Prices Of Health Care Services From Vertically Integrated Insurers And Providers Are Higher Than Prevailing Market Prices

Growing evidence also suggests that insurers are paying more for services provided through their affiliated entities than for those delivered by non-affiliated entities.STAT News investigation revealed that UnitedHealth Group reimburses its own physician groups considerably more than other providers in the same markets for the same set of services. Similarly, a Wall Street Journal investigation showed how certain insurers and pharmacy benefit managers are generating substantial profits by overcharging for generic drugs within their own networks. The analysis found that for a selection of specialty generic drugs, Cigna and CVS’s prices were at least 24 times higher, on average, than the drug manufacturers’ prices.

Stronger Oversight Is Needed

The potential impact of these trends is so significant that policy makers are beginning to take notice. In 2023, Senators Elizabeth Warren (D-MA) and Mike Braun (R-IN) requested that the Department of Health and Human Services Office of Inspector General evaluate the extent to which vertical integration is increasing costs and allowing insurers to bypass federal MLR requirements. Earlier this year, Representatives Lloyd Doggett (D-TX) and Greg Murphy (R-NC) submitted a bipartisan request to the Government Accountability Office—Congress’s independent, nonpartisan oversight agency—urging an investigation into the same issue in Medicare Advantage. It is unclear whether these investigations have been initiated.

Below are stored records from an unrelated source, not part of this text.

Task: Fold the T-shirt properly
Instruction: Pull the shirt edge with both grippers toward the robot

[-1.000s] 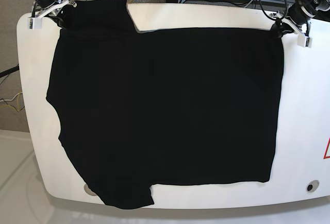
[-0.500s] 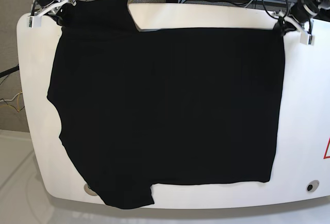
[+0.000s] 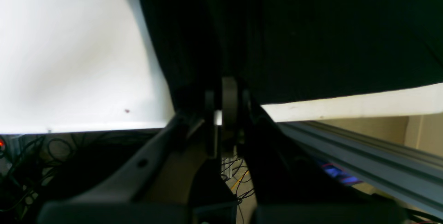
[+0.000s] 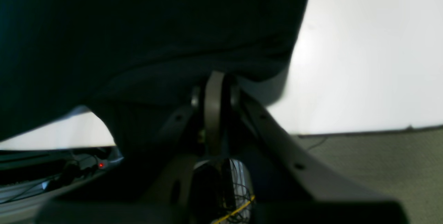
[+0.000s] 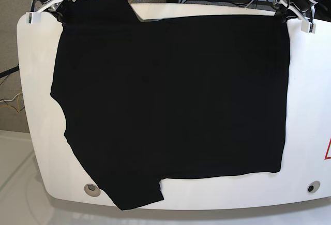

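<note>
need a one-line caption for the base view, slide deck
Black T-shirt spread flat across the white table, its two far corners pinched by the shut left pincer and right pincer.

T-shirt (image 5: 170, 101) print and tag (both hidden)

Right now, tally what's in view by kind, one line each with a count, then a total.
T-shirt, black, spread flat: 1
Table, white: 1
Grippers, left gripper and right gripper, each shut on a far corner of the shirt: 2
Total: 4
</note>
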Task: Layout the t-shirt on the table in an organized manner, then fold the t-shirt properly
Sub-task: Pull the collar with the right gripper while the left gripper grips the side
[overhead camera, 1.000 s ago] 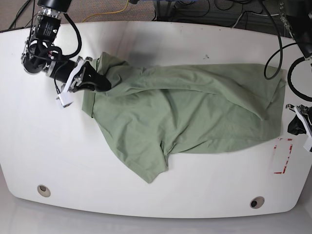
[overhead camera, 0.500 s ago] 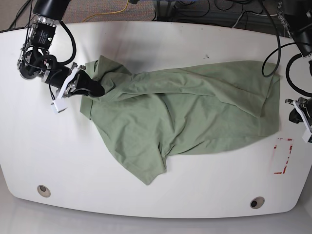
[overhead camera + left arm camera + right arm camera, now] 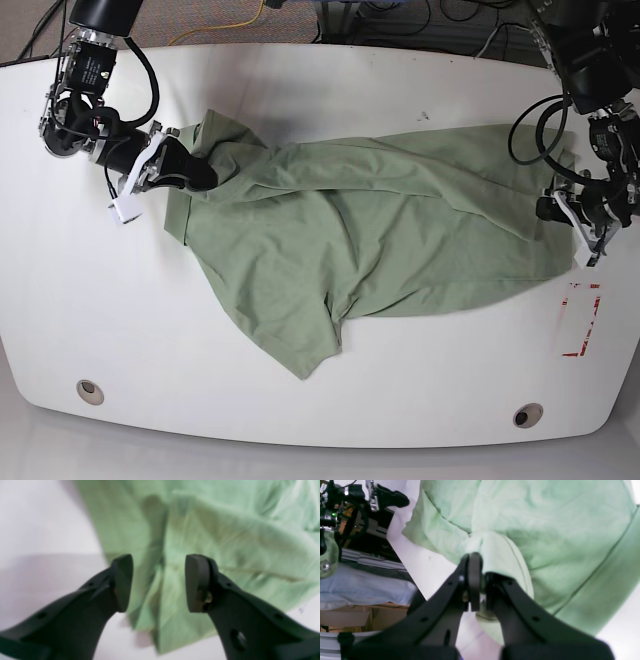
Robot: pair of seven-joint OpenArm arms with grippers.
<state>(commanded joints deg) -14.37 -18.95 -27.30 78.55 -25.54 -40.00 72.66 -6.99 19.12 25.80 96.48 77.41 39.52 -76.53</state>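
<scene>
Left gripper [image 3: 556, 208] now at t-shirt [image 3: 380, 230] edge

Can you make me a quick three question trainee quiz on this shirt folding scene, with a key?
1. True or false: the right gripper is shut on the polo shirt.
2. The left gripper is: A) open over the shirt's edge, B) clamped on a sleeve, C) off the table.
3. Fill in: the red tape mark lies near the ___ arm.

Key: 1 true; 2 A; 3 left.
</scene>
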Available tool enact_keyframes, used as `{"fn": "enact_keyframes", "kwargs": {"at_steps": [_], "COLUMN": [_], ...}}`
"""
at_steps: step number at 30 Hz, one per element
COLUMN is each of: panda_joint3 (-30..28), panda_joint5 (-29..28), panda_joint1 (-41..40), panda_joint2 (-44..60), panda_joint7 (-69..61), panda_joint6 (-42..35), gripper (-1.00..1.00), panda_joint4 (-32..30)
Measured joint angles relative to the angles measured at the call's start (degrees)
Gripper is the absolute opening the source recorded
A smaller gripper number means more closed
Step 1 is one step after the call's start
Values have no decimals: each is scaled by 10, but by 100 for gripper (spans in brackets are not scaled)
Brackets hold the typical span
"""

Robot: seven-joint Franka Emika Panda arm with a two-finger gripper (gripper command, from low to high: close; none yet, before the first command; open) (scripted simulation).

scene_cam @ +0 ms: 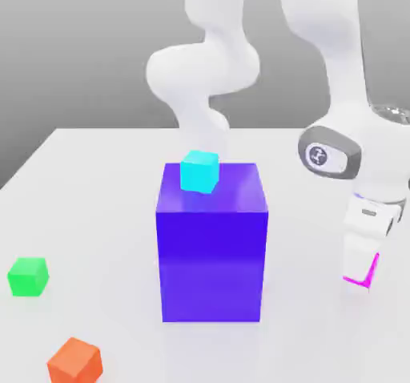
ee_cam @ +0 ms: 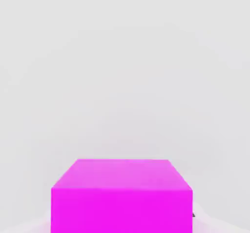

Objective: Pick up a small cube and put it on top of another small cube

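On the exterior view's right, my gripper (scene_cam: 362,265) reaches down to the white table (scene_cam: 96,181). It is shut on the small cube (scene_cam: 373,271), a bright magenta one. A white finger covers most of that cube, leaving a thin magenta edge showing beside and under it. In the hand view the magenta cube (ee_cam: 122,198) sits close up against the pale table. A small cyan cube (scene_cam: 199,171) rests on top of the big blue-violet block (scene_cam: 211,253) in the middle of the table.
A green cube (scene_cam: 28,276) lies on the exterior view's left. An orange cube (scene_cam: 75,361) sits near the front left corner. The tall blue-violet block stands between those cubes and my gripper. The arm's white links rise behind the block.
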Motion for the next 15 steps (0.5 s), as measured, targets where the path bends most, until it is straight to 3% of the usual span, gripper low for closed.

Some states—understanding the role that market consolidation plays in driving up health care prices—have made efforts to strengthen oversight. In 2024, 22 states passed laws related to health system consolidation and competition. However, historically, these efforts have largely focused on promoting competition, preventing monopolies, and limiting dominant providers’ ability to charge prices well above competitive levels. Little attention has been given to the MLR loophole and the ability of vertically integrated insurers to report profits as medical care.

As states pursue policies to slow cost growth, they must apply greater scrutiny of vertical integration arrangements—especially around internal financial transactions between affiliated entities. States should require insurers to report detailed information on transactions between related parties, including non-claims-based APMs to affiliated providers and the pricing methodology used to develop these APMs. This reporting could be integrated into states’ premium rate review processes, allowing regulators to assess whether such transactions reflect actual medical costs. States could then modify or deny rate increases where evidence points to gaming of MLR rules.

Policy makers should also reassess whether, given these market dynamics, current regulatory tools such as the MLR are adequate. Addressing these issues will be essential for maintaining the integrity of cost containment efforts and ensuring that health care dollars are spent on delivering meaningful care.